Prompt
Up to and including the line containing "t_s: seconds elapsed", retype each line of the listing below exactly, beginning with the first.
<<<<
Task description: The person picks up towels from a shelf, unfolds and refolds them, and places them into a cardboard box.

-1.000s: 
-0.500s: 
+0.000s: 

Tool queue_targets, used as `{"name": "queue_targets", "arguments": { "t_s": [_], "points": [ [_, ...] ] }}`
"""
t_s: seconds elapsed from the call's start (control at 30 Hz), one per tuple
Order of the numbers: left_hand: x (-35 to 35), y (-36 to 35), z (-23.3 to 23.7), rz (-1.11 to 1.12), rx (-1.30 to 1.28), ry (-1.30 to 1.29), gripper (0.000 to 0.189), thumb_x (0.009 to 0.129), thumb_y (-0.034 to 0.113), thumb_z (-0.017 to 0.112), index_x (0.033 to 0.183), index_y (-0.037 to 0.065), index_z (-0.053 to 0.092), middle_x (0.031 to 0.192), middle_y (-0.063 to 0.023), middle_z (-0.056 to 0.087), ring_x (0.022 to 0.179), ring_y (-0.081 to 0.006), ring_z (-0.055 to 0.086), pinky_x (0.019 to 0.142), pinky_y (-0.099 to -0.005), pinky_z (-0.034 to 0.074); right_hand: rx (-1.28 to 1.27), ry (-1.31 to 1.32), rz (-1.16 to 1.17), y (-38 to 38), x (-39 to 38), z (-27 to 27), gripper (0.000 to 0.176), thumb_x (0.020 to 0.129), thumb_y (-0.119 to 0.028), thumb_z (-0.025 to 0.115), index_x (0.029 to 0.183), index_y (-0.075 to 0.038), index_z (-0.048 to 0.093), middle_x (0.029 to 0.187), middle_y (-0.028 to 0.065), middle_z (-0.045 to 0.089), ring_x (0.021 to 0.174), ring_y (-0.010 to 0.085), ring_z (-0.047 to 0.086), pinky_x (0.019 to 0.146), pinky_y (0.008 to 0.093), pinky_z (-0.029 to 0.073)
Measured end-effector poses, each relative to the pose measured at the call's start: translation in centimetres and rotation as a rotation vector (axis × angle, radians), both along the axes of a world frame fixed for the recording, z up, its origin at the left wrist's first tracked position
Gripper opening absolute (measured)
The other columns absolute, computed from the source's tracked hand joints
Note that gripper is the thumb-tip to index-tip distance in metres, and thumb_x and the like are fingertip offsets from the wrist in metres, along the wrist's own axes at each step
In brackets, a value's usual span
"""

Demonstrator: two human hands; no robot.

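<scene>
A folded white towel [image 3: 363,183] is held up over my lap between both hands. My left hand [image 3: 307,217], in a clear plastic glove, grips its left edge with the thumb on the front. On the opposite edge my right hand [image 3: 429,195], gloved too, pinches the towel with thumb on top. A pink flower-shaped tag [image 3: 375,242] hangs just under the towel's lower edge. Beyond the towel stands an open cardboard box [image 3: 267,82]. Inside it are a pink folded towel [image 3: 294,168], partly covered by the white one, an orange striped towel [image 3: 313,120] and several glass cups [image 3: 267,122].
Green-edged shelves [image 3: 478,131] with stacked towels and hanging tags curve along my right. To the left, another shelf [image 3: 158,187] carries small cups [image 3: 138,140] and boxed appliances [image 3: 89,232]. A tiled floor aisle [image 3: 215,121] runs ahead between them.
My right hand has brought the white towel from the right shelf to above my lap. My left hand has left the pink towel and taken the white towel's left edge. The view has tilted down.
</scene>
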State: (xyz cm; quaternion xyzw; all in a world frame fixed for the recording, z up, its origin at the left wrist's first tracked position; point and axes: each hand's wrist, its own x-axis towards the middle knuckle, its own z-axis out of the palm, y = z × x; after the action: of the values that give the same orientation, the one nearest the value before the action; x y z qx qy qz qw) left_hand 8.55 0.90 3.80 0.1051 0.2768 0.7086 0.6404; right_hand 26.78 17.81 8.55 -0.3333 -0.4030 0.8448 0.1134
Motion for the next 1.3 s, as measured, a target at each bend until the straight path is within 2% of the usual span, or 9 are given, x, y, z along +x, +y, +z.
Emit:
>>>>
Task solution
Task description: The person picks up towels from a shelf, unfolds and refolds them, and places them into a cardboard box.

-1.000s: 
-0.500s: 
+0.000s: 

Tool queue_targets, used as `{"name": "queue_targets", "arguments": { "t_s": [_], "points": [ [_, ...] ] }}`
"""
t_s: seconds elapsed from the call's start (control at 30 Hz), one per tuple

This exercise is now fully answered.